Я бы всего этого не говорил, если бы теперь эта ловушка не подстерегала и тебя тоже. Конечно, тебе решать, продолжать ли творить, мучаясь бессонницами, создавать ли словами, своими мыслями какие-то «фантомы» и «химеры», которые, может быть, даже и не нужны никому. В конце концов, кто-то должен это делать. Не может художественно самостоятельная нация (а Россия в этом отношении весьма самостоятельна) существовать лишь за счёт литератур иных народов, иноязычных (в наше время в первую очередь – англо-американских) романов.

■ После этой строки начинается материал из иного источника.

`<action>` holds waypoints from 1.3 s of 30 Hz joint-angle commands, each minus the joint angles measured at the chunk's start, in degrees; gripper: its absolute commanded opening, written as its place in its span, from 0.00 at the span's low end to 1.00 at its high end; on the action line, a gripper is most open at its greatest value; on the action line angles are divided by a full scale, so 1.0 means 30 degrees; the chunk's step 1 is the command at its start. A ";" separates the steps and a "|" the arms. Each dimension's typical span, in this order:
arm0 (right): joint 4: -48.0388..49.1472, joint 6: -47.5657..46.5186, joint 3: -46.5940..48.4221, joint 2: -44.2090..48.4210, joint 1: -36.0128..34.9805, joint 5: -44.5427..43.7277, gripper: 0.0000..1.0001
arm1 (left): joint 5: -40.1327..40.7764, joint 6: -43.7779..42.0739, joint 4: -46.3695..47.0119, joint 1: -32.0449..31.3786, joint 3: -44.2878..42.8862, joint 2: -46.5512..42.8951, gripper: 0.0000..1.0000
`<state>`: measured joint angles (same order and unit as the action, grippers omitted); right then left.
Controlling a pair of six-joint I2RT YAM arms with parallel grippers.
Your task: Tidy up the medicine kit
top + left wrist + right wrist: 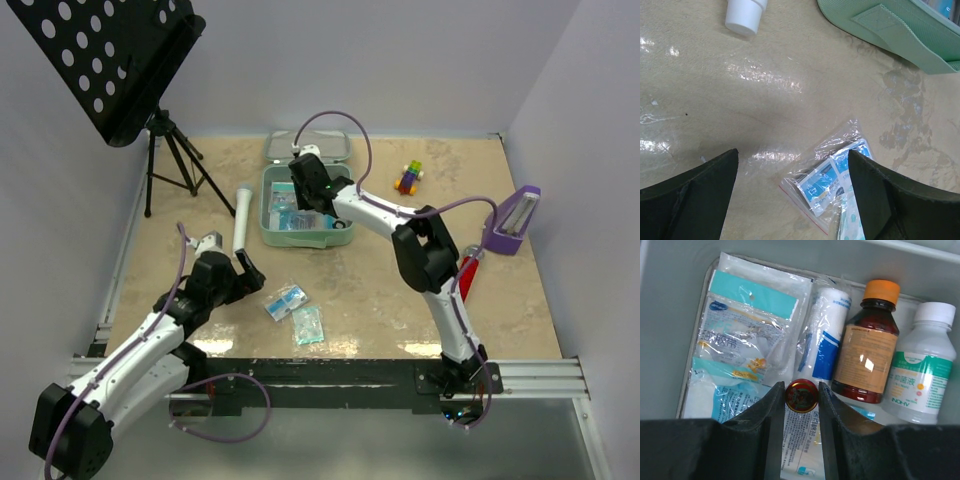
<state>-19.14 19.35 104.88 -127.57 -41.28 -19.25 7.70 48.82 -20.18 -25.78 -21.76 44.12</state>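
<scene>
The mint-green medicine kit [268,207] lies open at the back centre, its lid [306,146] laid flat behind it. My right gripper [305,195] hangs inside the kit [670,315], shut on a small round red tin [801,395]. Under it sit plastic-wrapped packets [745,330], a gauze roll [827,335], a brown bottle with an orange cap [867,345] and a white bottle [920,375]. My left gripper [250,272] stands open and holds nothing, low over the table [792,152]. A clear bag of blue packets [832,177] lies just beyond its right finger. Two packets [285,301] [308,325] show from above.
A white tube [241,215] lies left of the kit, its end [744,17] visible in the left wrist view. A black music stand [110,60] on a tripod fills the back left. A colourful toy [408,177], a purple wedge [513,220] and a red object [466,275] are on the right.
</scene>
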 commanded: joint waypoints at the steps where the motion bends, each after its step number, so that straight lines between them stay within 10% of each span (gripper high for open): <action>1: 0.0373 -0.0504 0.1632 0.0277 0.0107 0.0584 0.24 | 0.0215 -0.0218 0.0956 0.0097 -0.0394 0.0235 0.95; 12: 0.0579 -0.0036 -0.0211 0.2967 0.0049 0.0497 0.53 | -0.0019 -0.0159 0.0987 0.0126 -0.0422 0.0119 0.95; 26: 0.5022 0.1486 -1.5321 1.3807 -0.5603 0.2487 0.51 | -0.0018 0.0367 -0.0098 0.0097 -0.0424 -0.1377 0.95; 39: 0.7989 0.3246 -1.7618 1.1414 -0.7042 0.2343 0.52 | -0.0928 0.0690 -0.0273 0.0097 0.0339 -0.1698 0.95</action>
<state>-0.89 27.57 50.24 -90.80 -62.24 -11.42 5.98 50.13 -21.17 -25.78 -20.71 39.99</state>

Но если вспомнить, с чего мы начинали – что наш роман имеет лишь прикладное значение, – мне бы хотелось, чтобы ты сделал свой выбор взвешенно, без чрезмерной восторженности, без флёра, разглядывая эту профессию деловито и подробно, как препарированную лягушку на лекторском столе. Иначе все будет не так, как задумано, и все то хорошее, что я хотел тебе присоветовать этой книжонкой, будет сломано и перевешено тем вредом, который я могу тебе причинить, если ты выберешь слишком поспешно.
Надеюсь, теперь ты сделаешь этот выбор со знанием дела. Теперь, когда написал свой первый роман, выстроил своих героев, сложил свой сюжет и провёл по всем его перипетиям какого ни на есть читателя, ты научился обращаться со своими мыслями, эмоциями, порывами и проблемами. Надеюсь, что научился, добросовестный роман – он ведь кого угодно научит. Не так ли?